§ Task prompt:
Check each line of the listing below for the string "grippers", then copy every line that has it.

§ Information shown:
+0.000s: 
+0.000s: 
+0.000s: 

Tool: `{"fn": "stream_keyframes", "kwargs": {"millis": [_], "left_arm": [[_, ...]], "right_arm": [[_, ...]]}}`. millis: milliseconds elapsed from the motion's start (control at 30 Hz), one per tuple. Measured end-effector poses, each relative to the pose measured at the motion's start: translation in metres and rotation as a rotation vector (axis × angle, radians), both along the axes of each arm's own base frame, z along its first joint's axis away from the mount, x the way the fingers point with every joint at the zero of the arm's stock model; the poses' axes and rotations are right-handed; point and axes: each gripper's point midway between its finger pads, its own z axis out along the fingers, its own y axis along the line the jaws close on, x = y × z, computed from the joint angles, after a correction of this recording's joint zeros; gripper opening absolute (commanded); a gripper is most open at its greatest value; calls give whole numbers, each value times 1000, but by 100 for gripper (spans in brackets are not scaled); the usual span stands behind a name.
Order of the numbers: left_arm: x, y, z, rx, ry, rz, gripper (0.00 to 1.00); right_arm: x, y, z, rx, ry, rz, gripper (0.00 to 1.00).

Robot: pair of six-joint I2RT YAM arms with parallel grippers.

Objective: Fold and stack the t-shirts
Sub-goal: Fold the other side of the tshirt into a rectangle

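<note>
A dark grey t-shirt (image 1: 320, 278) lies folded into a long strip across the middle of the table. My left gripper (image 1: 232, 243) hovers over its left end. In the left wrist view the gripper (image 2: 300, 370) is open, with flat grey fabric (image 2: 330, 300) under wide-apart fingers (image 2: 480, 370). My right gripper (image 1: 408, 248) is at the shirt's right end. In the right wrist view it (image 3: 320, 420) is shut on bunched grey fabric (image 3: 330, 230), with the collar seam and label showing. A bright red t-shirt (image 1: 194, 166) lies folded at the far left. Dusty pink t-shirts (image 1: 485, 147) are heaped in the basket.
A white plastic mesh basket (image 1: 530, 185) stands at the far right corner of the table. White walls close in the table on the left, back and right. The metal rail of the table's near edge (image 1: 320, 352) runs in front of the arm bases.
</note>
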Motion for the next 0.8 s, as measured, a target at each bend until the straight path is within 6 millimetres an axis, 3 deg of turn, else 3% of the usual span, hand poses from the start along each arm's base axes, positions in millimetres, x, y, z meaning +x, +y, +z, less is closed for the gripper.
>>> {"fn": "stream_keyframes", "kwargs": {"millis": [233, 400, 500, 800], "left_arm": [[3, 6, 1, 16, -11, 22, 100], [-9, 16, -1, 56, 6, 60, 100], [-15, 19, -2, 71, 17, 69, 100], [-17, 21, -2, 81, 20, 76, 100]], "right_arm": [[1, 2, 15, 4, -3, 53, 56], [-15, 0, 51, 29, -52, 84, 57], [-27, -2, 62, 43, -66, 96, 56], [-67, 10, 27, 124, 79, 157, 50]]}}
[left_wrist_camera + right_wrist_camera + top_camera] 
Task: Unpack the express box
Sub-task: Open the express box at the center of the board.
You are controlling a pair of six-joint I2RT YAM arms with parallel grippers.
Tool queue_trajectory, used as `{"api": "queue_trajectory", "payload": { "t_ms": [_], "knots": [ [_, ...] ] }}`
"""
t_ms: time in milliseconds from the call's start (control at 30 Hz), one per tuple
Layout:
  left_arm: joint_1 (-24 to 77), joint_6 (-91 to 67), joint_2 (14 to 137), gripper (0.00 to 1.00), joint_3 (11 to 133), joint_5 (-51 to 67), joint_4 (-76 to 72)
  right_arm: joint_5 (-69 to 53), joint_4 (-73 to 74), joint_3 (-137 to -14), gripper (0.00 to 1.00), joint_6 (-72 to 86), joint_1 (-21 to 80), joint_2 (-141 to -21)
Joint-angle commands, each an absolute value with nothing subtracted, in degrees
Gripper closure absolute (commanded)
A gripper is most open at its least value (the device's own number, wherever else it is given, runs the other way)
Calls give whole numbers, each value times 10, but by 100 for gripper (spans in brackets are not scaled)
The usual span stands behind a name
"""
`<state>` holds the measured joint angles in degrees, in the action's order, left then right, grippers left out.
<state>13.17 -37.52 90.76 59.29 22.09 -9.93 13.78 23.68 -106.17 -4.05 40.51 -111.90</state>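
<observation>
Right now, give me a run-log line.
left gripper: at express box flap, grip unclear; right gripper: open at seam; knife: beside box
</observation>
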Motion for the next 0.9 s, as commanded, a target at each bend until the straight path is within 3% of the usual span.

§ The answer:
Robot: pair of six-joint I2RT YAM arms with parallel grippers.
You are controlling a pair of six-joint I2RT YAM arms with parallel grippers.
`<state>` holds the measured joint angles in degrees, in the action's order, left then right, grippers left out.

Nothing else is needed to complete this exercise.